これらの考慮事項は、ワークロードの品質向上に使用できる一連の基本原則である Azure Well-Architected Framework の要素を組み込んでいます。 詳細については、「 Well-Architected Framework」を参照してください。

Reliability

信頼性は、アプリケーションが顧客に対して行ったコミットメントを確実に満たすことができるのに役立ちます。 詳細については、「信頼性設計レビューチェックリスト」を参照してください。

このソリューションでは、リージョン レベルで自動的な回復性があるマネージド コンポーネントを使用します。 詳細については、 Azure の回復性のあるアプリケーションの設計に関するページを参照してください。

コンピューティング ギャラリーに格納される各イメージのレプリカの数を構成できます。 レプリカの数が多いほど、複数の VM を同時にプロビジョニングするときの調整のリスクが軽減されます。 詳細については、「 コンピューティング ギャラリーのスケーリング」を参照してください。

コストの最適化

コストの最適化では、不要な経費を削減し、運用効率を向上させる方法に重点を置いています。 詳細については、「コストの最適化設計レビューチェックリスト」を参照してください。

Microsoft サービスのみを使用する場合は、Ansible や Terraform などの Microsoft 以外のツールの追加コストを回避できます。 ただし、ストレージ、エグレス、イメージの構築、レプリケーション、ハイブリッド リソースには引き続き Azure の料金が適用されます。 また、次のコンポーネントでは料金が発生することがあります。
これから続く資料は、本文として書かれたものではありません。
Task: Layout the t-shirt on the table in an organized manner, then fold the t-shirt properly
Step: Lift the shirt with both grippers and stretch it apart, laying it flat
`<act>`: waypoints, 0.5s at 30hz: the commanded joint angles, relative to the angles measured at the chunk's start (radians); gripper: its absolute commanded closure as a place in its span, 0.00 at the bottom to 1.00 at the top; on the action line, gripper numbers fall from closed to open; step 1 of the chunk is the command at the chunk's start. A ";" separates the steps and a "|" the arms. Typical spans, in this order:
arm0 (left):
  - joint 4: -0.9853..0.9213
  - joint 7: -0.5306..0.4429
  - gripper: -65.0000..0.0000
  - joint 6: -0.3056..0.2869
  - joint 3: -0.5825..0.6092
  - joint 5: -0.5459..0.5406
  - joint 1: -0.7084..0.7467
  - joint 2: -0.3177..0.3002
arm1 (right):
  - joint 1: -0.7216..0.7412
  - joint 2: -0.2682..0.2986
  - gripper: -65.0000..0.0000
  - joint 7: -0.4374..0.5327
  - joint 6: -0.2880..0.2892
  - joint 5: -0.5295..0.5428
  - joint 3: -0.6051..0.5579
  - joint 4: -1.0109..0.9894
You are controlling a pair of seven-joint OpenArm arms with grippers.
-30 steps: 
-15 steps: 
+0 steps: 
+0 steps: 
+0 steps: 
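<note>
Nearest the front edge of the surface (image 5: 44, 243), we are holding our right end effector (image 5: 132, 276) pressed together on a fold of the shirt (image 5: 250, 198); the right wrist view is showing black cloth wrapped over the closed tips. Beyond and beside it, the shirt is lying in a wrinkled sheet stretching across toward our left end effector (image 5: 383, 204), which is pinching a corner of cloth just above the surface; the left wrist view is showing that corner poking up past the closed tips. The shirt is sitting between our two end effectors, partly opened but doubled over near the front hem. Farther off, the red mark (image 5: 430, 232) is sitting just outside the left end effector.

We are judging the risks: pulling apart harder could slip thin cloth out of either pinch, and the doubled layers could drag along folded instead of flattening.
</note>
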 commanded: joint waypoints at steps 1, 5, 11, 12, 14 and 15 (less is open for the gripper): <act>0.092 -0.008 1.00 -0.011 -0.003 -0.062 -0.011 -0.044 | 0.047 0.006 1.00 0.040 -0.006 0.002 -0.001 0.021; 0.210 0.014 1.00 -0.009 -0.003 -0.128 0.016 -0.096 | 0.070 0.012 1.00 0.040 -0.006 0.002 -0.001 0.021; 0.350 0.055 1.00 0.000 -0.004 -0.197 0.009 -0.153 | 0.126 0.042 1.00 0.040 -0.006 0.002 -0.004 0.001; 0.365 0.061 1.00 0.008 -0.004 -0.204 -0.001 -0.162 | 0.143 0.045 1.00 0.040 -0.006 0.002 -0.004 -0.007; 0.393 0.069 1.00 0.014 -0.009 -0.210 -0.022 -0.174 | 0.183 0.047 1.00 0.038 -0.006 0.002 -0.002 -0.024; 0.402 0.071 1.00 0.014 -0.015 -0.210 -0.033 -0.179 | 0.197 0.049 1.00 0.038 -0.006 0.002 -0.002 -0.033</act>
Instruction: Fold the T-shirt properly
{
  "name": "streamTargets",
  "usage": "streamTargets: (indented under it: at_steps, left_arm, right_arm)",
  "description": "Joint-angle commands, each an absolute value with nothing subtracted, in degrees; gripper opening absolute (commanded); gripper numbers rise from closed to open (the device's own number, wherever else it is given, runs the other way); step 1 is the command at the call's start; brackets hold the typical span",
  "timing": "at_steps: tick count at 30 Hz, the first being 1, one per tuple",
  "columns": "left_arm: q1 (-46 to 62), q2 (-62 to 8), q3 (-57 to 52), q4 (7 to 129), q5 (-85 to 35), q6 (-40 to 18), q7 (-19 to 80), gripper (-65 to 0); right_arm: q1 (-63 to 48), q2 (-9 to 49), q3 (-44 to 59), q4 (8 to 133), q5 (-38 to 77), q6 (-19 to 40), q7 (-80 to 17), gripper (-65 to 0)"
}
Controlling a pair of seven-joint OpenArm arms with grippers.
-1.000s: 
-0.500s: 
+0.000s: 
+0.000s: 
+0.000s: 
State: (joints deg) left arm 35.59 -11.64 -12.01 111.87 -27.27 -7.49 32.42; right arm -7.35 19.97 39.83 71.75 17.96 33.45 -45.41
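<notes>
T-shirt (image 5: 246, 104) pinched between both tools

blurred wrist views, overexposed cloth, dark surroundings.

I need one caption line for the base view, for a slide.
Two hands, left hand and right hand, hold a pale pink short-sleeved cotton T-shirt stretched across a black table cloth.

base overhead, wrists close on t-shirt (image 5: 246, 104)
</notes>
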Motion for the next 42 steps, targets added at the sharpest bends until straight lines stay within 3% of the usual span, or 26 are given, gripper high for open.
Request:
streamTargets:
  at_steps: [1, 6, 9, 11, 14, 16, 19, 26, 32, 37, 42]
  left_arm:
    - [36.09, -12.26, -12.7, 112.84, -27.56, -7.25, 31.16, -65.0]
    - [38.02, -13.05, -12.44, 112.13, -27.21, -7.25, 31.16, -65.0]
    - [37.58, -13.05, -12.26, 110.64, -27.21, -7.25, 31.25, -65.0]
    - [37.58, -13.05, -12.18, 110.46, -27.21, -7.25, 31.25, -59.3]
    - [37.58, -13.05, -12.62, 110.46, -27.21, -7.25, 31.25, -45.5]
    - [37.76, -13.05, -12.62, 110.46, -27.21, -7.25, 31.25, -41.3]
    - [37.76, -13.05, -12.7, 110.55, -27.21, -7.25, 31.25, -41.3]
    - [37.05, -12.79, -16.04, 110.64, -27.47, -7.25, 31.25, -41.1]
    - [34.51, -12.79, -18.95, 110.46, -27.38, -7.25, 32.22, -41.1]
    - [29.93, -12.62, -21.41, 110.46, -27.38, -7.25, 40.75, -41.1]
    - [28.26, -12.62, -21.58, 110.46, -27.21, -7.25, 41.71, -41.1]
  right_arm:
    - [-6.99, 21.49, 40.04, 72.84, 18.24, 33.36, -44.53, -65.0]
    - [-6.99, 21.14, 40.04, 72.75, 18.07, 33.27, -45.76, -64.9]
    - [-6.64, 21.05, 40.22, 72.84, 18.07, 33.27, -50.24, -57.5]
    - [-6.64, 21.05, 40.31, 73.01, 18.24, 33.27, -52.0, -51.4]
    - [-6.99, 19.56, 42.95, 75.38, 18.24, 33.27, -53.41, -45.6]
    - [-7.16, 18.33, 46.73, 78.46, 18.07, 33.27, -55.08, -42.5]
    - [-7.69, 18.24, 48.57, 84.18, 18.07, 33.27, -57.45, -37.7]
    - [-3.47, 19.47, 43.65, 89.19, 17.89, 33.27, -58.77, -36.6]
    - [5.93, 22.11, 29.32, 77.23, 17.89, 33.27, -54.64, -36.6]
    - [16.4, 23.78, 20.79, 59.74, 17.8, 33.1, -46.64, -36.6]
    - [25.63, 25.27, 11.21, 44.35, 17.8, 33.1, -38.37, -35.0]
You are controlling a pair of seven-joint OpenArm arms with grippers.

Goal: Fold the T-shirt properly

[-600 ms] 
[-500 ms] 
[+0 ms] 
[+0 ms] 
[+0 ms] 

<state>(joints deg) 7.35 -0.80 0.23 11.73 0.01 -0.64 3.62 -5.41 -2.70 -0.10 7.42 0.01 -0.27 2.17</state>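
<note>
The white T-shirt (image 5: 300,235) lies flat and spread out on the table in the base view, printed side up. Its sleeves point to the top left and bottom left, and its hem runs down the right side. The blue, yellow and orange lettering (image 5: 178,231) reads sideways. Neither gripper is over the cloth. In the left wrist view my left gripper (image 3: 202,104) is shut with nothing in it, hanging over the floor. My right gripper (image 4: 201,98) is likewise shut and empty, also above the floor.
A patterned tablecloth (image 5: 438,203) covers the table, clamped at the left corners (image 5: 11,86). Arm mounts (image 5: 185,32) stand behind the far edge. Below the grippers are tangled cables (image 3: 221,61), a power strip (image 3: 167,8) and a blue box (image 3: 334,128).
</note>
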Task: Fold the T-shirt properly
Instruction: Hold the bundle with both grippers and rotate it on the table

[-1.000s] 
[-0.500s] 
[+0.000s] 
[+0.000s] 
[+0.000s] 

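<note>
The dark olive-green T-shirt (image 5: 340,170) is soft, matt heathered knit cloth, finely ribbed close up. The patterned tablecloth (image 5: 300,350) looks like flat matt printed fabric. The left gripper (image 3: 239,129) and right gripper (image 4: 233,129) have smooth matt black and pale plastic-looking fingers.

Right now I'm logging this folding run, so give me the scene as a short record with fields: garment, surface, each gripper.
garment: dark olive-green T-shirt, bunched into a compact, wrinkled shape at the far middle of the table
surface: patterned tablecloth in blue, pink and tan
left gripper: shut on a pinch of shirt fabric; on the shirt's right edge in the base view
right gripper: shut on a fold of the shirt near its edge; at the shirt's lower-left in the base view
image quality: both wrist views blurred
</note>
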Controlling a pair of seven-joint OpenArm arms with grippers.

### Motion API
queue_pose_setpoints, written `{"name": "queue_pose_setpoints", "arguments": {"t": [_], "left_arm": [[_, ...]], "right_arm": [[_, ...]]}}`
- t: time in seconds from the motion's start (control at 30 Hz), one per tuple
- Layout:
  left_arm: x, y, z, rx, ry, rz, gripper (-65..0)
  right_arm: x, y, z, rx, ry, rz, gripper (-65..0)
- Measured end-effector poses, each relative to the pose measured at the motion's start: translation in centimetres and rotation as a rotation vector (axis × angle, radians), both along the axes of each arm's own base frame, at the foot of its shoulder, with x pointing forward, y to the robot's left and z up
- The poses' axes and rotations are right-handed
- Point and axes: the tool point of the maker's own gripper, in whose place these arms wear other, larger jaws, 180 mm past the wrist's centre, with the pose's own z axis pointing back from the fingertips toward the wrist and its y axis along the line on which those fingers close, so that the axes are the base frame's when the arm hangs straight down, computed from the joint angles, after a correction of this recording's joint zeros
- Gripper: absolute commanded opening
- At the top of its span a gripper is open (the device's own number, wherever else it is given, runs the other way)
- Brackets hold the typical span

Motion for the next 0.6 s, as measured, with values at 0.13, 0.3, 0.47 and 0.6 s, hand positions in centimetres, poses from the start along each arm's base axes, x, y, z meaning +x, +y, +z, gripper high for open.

  • Azure Policy と Azure マシンの構成 は、Azure リソースに対して無料です。 会社でハイブリッド アプローチを使用している場合は、Azure Arc リソースに追加料金が追加されます。

  • VM Image Builder では、1 つのコンピューティング インスタンスの種類と 1 つの vCPU と 3.5 GB の RAM が使用されます。 データの保存と転送に料金が適用される場合があります。

  • コンピューティング ギャラリー では、レプリカ ストレージとイメージ レプリケーションに関連付けられているネットワーク エグレスに対してのみ料金が発生します。